| EXERCISE GOAL |
Write out word for word each line from the top of the material through the line that has "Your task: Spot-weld". Pictures do not go in.

━━━━━ RECORDS FOR THE TASK

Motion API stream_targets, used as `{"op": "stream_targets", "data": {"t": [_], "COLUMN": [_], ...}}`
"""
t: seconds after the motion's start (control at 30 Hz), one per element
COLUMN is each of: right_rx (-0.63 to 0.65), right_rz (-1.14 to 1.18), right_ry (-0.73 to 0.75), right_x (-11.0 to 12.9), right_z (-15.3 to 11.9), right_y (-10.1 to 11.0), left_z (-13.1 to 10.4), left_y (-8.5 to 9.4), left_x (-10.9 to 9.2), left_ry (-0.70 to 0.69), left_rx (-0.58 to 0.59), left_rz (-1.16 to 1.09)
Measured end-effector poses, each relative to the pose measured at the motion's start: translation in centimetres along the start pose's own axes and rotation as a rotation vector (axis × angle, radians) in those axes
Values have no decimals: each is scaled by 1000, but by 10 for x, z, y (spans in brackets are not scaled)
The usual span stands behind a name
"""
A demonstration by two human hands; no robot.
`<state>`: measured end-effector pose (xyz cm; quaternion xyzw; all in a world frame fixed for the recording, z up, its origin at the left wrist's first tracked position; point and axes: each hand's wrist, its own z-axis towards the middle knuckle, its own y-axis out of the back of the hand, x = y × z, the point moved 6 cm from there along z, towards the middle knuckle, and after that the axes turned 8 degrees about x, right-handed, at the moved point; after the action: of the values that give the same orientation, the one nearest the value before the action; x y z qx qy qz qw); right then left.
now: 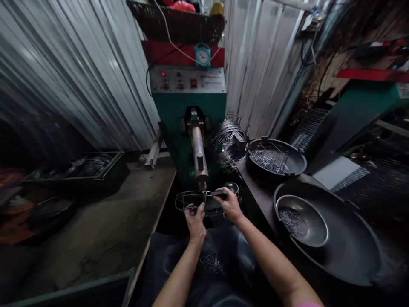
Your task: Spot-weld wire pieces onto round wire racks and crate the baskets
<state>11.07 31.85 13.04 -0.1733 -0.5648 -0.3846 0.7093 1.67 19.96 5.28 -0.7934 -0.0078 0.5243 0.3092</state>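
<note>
A round wire frame (pixel 180 200) is held just under the electrode tip of a spot-welding machine (pixel 198 149). My right hand (pixel 230 205) is closed on the frame's right side, where a dark flat piece (pixel 220 193) lies at the fingers. Below the frame's front edge, my left hand (pixel 195 222) pinches the wire between thumb and fingers. Whether it also holds a small wire piece cannot be made out. Several short bent wire pieces (pixel 211 262) lie on the dark apron (pixel 172 256) over my lap.
A bundle of wire rings (pixel 229 138) hangs at the machine's right. Beyond it stand a black pan (pixel 298 160) with wire parts and a large dark basin (pixel 351 251) bearing a metal bowl (pixel 316 232) of small pieces. A green crate (pixel 105 170) sits on the left floor.
</note>
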Motion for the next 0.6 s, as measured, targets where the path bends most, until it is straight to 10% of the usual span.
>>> {"op": "stream_targets", "data": {"t": [0.6], "right_rx": [-70], "right_rz": [261], "right_ry": [-138], "right_x": [-23], "right_z": [13], "right_y": [10], "left_z": [9], "left_y": [4], "left_x": [-4], "left_ry": [106], "left_rx": [-12], "left_rz": [52]}}
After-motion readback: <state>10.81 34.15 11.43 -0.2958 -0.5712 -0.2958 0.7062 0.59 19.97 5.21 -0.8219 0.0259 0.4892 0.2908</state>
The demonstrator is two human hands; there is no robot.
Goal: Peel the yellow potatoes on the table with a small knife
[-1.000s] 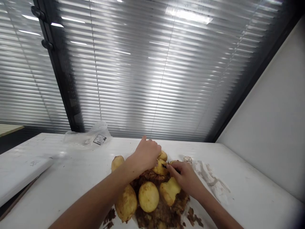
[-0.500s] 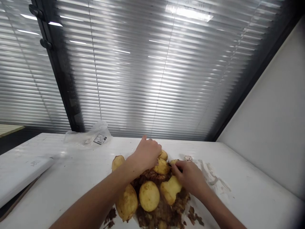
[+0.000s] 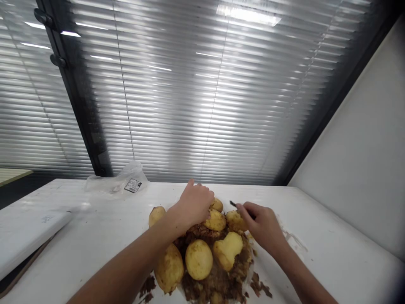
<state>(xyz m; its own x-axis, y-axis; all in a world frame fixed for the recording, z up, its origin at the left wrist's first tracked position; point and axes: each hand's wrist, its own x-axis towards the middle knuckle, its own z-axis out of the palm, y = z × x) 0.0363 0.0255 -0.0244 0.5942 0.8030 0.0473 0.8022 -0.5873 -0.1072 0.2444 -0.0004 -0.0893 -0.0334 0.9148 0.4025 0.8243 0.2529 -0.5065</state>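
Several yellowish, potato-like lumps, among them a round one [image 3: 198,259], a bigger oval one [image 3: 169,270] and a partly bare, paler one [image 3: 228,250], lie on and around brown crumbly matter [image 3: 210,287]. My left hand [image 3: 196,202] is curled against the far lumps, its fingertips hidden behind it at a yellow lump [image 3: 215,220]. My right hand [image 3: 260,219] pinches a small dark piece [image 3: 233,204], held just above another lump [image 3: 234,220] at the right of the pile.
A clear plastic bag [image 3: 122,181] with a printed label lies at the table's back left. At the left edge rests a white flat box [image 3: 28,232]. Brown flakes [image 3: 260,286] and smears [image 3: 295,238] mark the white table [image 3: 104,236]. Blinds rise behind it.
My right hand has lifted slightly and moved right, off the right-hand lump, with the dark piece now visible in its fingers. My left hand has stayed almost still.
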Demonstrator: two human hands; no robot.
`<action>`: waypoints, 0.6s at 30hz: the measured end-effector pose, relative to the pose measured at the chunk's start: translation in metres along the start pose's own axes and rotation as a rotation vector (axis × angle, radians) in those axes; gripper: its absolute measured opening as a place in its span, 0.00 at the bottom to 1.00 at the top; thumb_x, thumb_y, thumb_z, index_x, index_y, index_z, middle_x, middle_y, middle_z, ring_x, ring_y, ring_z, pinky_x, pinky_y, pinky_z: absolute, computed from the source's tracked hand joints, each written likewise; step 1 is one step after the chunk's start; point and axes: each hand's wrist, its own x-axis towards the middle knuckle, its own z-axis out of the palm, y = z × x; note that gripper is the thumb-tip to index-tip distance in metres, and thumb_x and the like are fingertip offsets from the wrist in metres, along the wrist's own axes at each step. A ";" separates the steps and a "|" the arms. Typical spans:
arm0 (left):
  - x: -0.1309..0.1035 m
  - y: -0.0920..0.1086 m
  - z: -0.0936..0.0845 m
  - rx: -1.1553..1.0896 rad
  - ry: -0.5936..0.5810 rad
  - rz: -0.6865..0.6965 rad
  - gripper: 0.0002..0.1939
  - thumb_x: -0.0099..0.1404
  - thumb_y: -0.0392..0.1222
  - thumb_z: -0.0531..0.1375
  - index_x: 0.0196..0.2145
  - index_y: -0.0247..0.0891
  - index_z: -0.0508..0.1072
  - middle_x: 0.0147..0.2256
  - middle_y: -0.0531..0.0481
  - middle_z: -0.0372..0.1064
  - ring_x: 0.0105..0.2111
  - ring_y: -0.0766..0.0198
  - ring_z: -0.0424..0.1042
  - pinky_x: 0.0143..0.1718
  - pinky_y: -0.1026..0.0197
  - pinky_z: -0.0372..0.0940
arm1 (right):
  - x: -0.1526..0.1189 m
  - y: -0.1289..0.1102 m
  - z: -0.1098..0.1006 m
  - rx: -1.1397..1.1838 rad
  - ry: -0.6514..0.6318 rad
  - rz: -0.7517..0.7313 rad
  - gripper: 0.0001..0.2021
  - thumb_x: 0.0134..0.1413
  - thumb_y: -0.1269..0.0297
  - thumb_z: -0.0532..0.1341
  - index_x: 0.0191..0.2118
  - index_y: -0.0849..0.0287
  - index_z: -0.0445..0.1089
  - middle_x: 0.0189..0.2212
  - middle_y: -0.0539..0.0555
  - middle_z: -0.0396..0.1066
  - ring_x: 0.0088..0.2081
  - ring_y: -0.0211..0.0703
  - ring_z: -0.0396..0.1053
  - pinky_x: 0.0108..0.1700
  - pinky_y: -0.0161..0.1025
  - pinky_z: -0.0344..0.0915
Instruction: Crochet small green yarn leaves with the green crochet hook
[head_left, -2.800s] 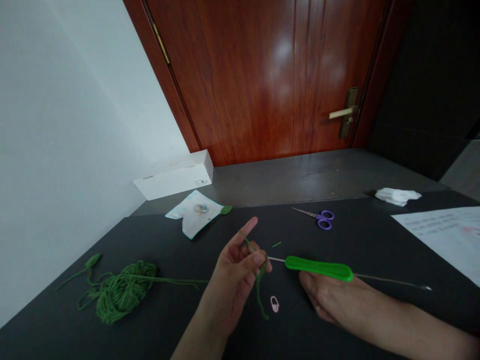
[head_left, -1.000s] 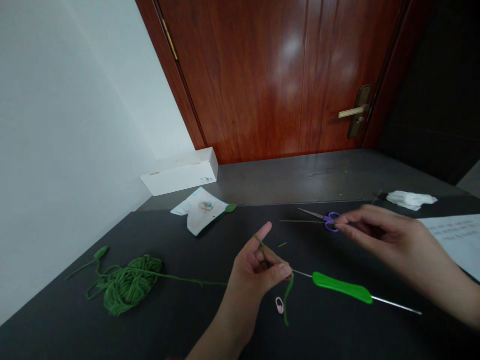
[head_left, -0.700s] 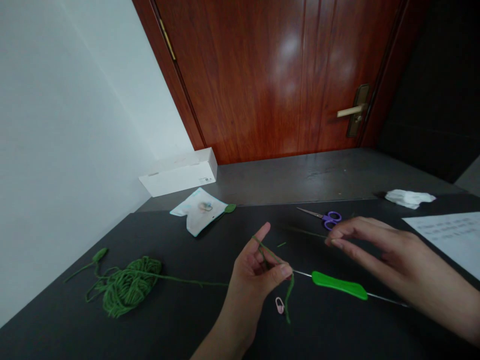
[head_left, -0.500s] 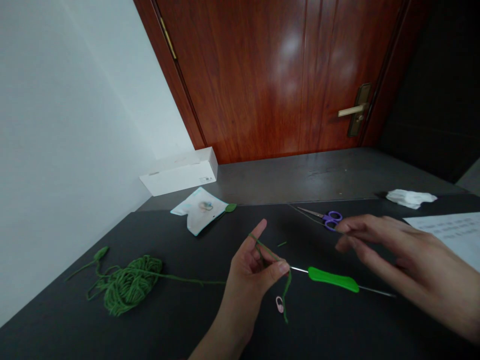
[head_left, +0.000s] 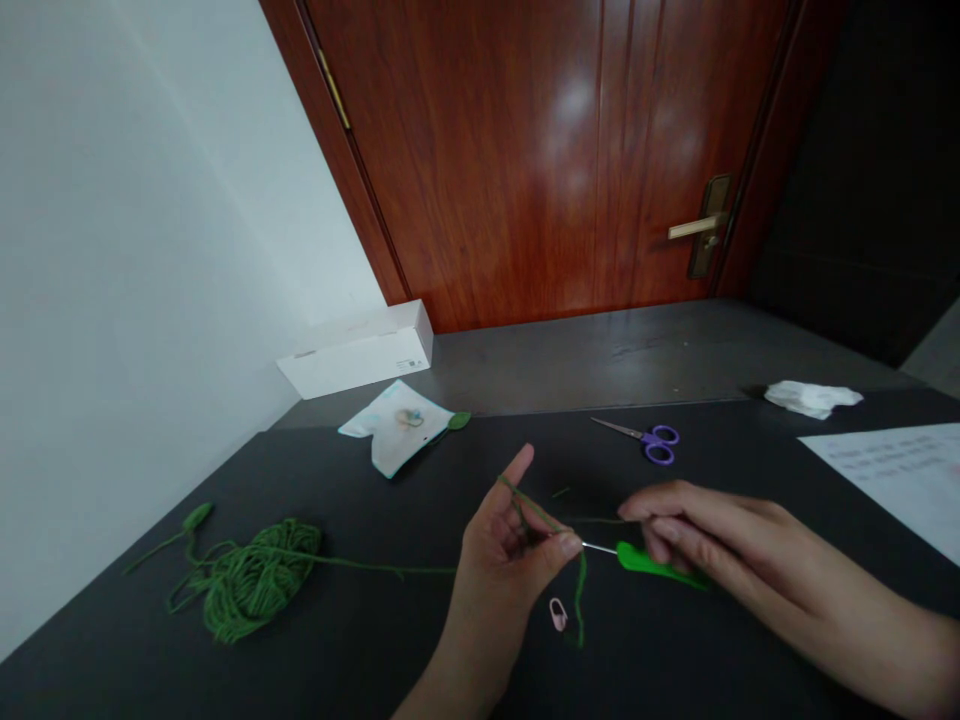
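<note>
My left hand [head_left: 517,560] has its thumb pressed against its fingers, pinching green yarn at the shaft of a crochet hook [head_left: 634,558]. The index finger points up with a yarn strand [head_left: 529,500] looped over it, and a yarn tail [head_left: 581,610] hangs below the thumb. The hook's bright green handle extends to the right, partly behind my right hand [head_left: 705,530]. That hand's fingertips are closed on a thin, wire-like strand [head_left: 596,520], which runs left toward the pinched yarn. Whether they also touch the handle is unclear. A pink stitch marker [head_left: 558,614] lies beneath the left thumb.
A green yarn ball [head_left: 262,580] lies at left, a crocheted bud [head_left: 197,516] beside it. Behind are a white packet [head_left: 397,440], a green leaf [head_left: 459,421], a white box [head_left: 360,355] and purple scissors [head_left: 658,442]. Tissue [head_left: 814,398] and a printed sheet [head_left: 892,460] lie right.
My right hand has moved left and down from beside the scissors to the hook's handle, bringing the thin strand close to my left hand. My left hand keeps its pinch.
</note>
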 end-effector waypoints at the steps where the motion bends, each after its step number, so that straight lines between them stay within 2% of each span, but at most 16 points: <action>1: 0.000 0.000 0.000 0.001 -0.004 -0.003 0.40 0.52 0.30 0.67 0.60 0.36 0.59 0.25 0.56 0.70 0.26 0.69 0.68 0.33 0.65 0.63 | -0.001 0.000 0.000 -0.011 0.021 -0.012 0.12 0.65 0.70 0.49 0.48 0.51 0.65 0.33 0.50 0.71 0.33 0.37 0.72 0.34 0.33 0.69; 3: 0.001 0.000 0.001 0.003 0.002 -0.008 0.40 0.52 0.30 0.67 0.61 0.36 0.59 0.25 0.56 0.70 0.26 0.69 0.68 0.33 0.64 0.63 | -0.002 0.000 0.001 -0.055 0.067 -0.018 0.13 0.64 0.71 0.49 0.48 0.51 0.65 0.37 0.52 0.71 0.38 0.39 0.73 0.37 0.34 0.70; 6: 0.000 -0.001 0.003 -0.005 0.032 -0.012 0.40 0.53 0.30 0.66 0.61 0.36 0.57 0.25 0.56 0.70 0.26 0.69 0.68 0.33 0.64 0.63 | -0.002 -0.001 0.006 -0.117 0.103 -0.005 0.14 0.64 0.69 0.49 0.50 0.51 0.66 0.37 0.53 0.72 0.42 0.42 0.73 0.38 0.36 0.72; 9: 0.000 -0.003 0.002 -0.018 0.025 -0.006 0.41 0.52 0.31 0.66 0.62 0.34 0.56 0.25 0.56 0.71 0.26 0.69 0.68 0.32 0.64 0.63 | -0.003 0.000 0.013 -0.199 0.067 -0.037 0.15 0.65 0.66 0.49 0.51 0.53 0.68 0.37 0.55 0.73 0.38 0.44 0.75 0.34 0.38 0.74; 12: 0.001 -0.004 0.000 -0.044 0.030 0.011 0.42 0.51 0.31 0.67 0.62 0.32 0.56 0.24 0.55 0.71 0.25 0.68 0.69 0.33 0.63 0.64 | -0.004 0.004 0.018 -0.330 0.074 -0.126 0.15 0.66 0.64 0.49 0.52 0.53 0.69 0.44 0.57 0.73 0.39 0.46 0.76 0.30 0.39 0.74; 14: 0.001 -0.004 0.001 -0.064 0.061 0.013 0.42 0.52 0.31 0.67 0.61 0.33 0.56 0.24 0.55 0.71 0.26 0.68 0.69 0.34 0.63 0.64 | -0.005 0.008 0.020 -0.361 0.075 -0.177 0.16 0.67 0.65 0.48 0.52 0.53 0.69 0.47 0.57 0.73 0.41 0.46 0.76 0.31 0.39 0.74; 18: 0.002 -0.003 0.004 -0.096 0.086 0.006 0.40 0.52 0.32 0.67 0.61 0.33 0.57 0.25 0.55 0.72 0.26 0.68 0.69 0.35 0.63 0.64 | -0.004 0.018 0.023 -0.312 0.023 -0.214 0.19 0.67 0.70 0.45 0.55 0.55 0.67 0.46 0.58 0.73 0.40 0.44 0.76 0.35 0.40 0.74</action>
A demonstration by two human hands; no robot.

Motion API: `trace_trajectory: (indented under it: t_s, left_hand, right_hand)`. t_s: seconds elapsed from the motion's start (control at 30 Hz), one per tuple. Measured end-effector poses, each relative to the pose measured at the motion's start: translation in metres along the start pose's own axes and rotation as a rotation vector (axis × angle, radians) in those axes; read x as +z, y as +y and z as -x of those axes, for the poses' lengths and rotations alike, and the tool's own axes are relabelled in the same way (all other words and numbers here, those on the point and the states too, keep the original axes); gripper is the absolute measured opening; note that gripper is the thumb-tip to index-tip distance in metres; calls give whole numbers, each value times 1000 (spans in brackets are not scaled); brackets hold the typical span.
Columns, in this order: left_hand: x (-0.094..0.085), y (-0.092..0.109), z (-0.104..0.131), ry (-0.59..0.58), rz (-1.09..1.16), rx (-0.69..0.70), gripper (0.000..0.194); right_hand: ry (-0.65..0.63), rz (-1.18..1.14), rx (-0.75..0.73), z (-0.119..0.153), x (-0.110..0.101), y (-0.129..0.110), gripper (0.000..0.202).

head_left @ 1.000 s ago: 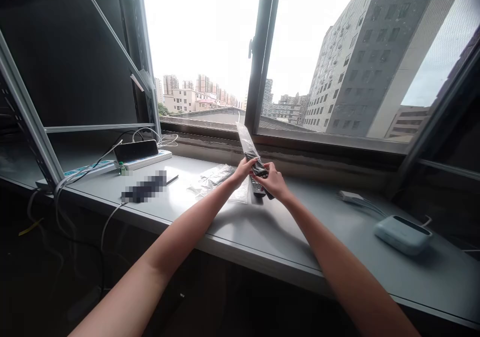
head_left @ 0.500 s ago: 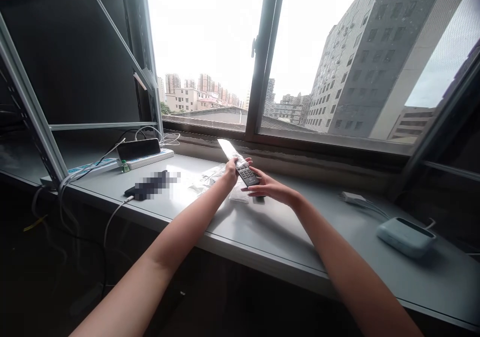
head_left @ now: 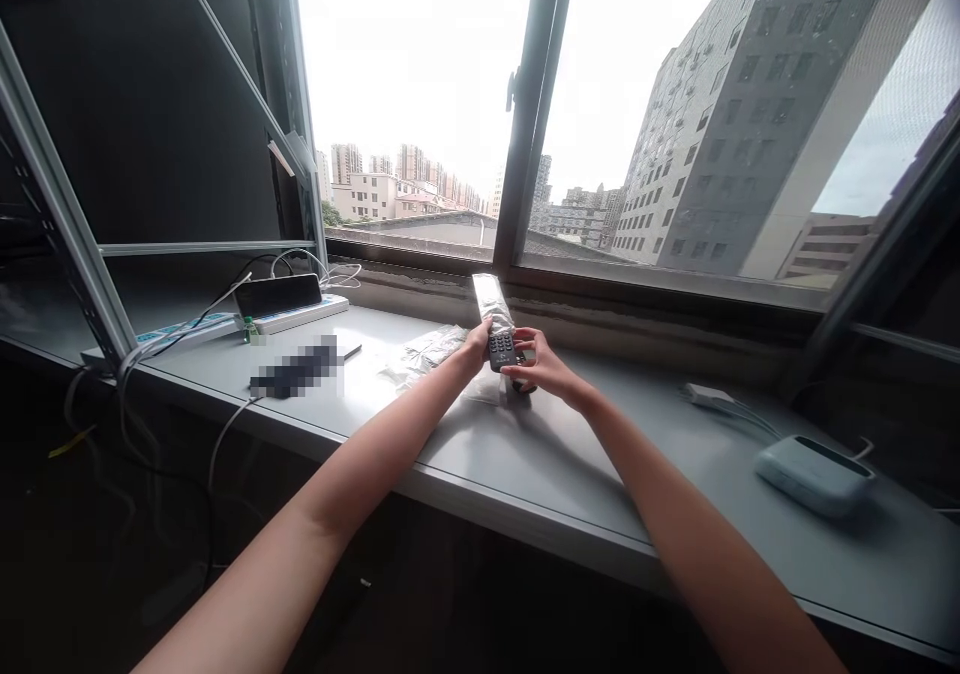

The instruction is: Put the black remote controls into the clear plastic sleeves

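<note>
A black remote control (head_left: 501, 352) with rows of buttons is held between my two hands above the table. Its far part sits in a clear plastic sleeve (head_left: 491, 299) that points up toward the window. My left hand (head_left: 477, 342) grips the remote's left side, thumb on top. My right hand (head_left: 541, 364) closes on the near right end with its fingers. Crumpled clear plastic bags (head_left: 431, 352) lie on the table beneath and to the left. A small dark object, partly hidden, shows under my right hand.
On the left are a blurred-out dark device (head_left: 296, 366) with a cable, a phone (head_left: 279, 296) leaning on a power strip (head_left: 304, 314), and a small green bottle (head_left: 250, 330). At right lie a light-blue box-shaped device (head_left: 814, 474) and a white plug (head_left: 709, 396). A metal shelf post (head_left: 67, 194) stands left.
The remote and its sleeve have swung from tilting left to nearly upright in view. Both hands have shifted slightly right with it, and my right fingers have curled more around its end.
</note>
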State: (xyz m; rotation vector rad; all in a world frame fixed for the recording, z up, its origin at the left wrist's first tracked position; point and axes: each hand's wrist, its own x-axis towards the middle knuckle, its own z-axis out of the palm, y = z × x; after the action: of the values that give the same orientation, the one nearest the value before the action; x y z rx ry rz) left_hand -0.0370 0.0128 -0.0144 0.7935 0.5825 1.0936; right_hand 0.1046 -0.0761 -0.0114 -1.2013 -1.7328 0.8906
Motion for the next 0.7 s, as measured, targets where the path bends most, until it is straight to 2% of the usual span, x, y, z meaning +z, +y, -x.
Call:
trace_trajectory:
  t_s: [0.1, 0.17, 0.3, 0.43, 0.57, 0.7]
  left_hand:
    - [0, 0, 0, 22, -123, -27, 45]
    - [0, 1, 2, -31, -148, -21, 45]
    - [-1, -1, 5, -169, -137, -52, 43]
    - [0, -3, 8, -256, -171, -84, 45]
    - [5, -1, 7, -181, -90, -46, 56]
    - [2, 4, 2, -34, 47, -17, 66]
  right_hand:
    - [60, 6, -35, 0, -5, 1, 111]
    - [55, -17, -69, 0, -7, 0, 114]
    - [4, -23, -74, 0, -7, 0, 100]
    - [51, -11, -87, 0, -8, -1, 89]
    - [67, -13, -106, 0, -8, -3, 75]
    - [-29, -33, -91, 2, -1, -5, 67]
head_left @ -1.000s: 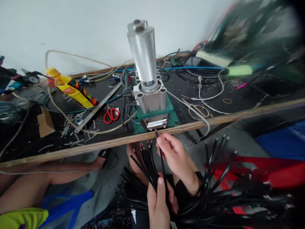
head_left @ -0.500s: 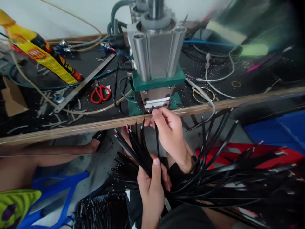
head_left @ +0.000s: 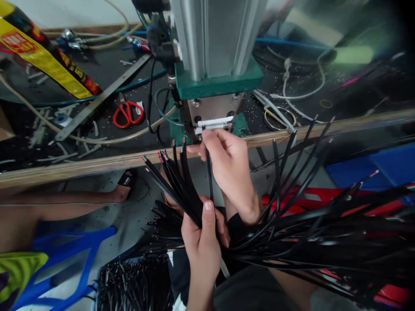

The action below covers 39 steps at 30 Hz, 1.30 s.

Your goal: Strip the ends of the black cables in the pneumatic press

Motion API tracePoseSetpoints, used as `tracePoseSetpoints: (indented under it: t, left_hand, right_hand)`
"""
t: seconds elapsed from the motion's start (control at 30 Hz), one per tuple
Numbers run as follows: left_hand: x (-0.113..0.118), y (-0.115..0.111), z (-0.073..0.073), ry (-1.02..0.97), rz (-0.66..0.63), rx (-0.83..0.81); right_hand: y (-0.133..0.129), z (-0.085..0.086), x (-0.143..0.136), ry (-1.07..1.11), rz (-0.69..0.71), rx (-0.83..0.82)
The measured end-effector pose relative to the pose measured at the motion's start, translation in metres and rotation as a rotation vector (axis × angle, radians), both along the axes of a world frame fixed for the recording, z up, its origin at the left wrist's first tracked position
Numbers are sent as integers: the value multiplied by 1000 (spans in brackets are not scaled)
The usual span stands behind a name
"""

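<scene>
Cluttered black workbench (head_left: 39, 142) behind, the right hand (head_left: 230, 166) pinches one thin, light, springy black cable (head_left: 209, 183) near its stripped tip at the press (head_left: 214, 119) mouth, twelve o'clock of the left hand (head_left: 202, 242), fist closed on the bundle (head_left: 177, 185).

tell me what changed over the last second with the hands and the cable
The right hand carried the single black cable up from just below the bench edge to the slot of the press. The view also closed in on the press. The left hand kept its grip on the cable bundle.
</scene>
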<state>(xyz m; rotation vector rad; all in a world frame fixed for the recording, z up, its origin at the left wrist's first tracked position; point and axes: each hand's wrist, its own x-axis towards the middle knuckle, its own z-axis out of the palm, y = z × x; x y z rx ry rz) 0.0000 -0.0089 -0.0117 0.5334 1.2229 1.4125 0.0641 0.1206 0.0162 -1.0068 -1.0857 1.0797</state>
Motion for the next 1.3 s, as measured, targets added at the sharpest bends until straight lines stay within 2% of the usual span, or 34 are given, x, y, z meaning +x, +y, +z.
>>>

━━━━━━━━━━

| ANSWER FOR THE TASK |
Motion API stream_targets, used as `{"op": "stream_targets", "data": {"t": [_], "COLUMN": [_], ...}}`
"""
t: seconds after the motion's start (control at 30 Hz), one per element
COLUMN is each of: right_rx (-0.63 to 0.65), right_rz (-1.14 to 1.18), right_ry (-0.73 to 0.75), right_x (-11.0 to 12.9), right_z (-15.3 to 11.9), right_y (-10.1 to 11.0), left_z (-13.1 to 10.4), left_y (-8.5 to 9.4), left_x (-10.9 to 9.2), left_ry (-0.70 to 0.69), left_rx (-0.58 to 0.59), left_rz (-1.16 to 1.09)
Measured end-effector poses, each relative to the pose measured at the motion's start: translation in centimetres along the start pose's own axes and rotation as a rotation vector (axis × angle, radians) in those axes
Values have no decimals: each is scaled by 1000, but by 10 for x, z, y (spans in brackets are not scaled)
The usual span stands behind a name
"""
A demonstration by two human hands; no robot.
`<state>`: measured end-effector pose (xyz cm; quaternion xyzw; all in a world frame fixed for the recording, z up, its origin at the left wrist's first tracked position; point and axes: each hand's wrist, its own z-axis towards the middle knuckle, its own y-axis out of the back of the hand, x = y × z, the point moved 6 cm from there along z, towards the middle knuckle, and after that the axes turned 8 degrees about x, right-handed, at the moved point; after the action: of the values that give the same orientation, the one nearest the value before the action; x y z qx qy qz qw); right then left.
now: 
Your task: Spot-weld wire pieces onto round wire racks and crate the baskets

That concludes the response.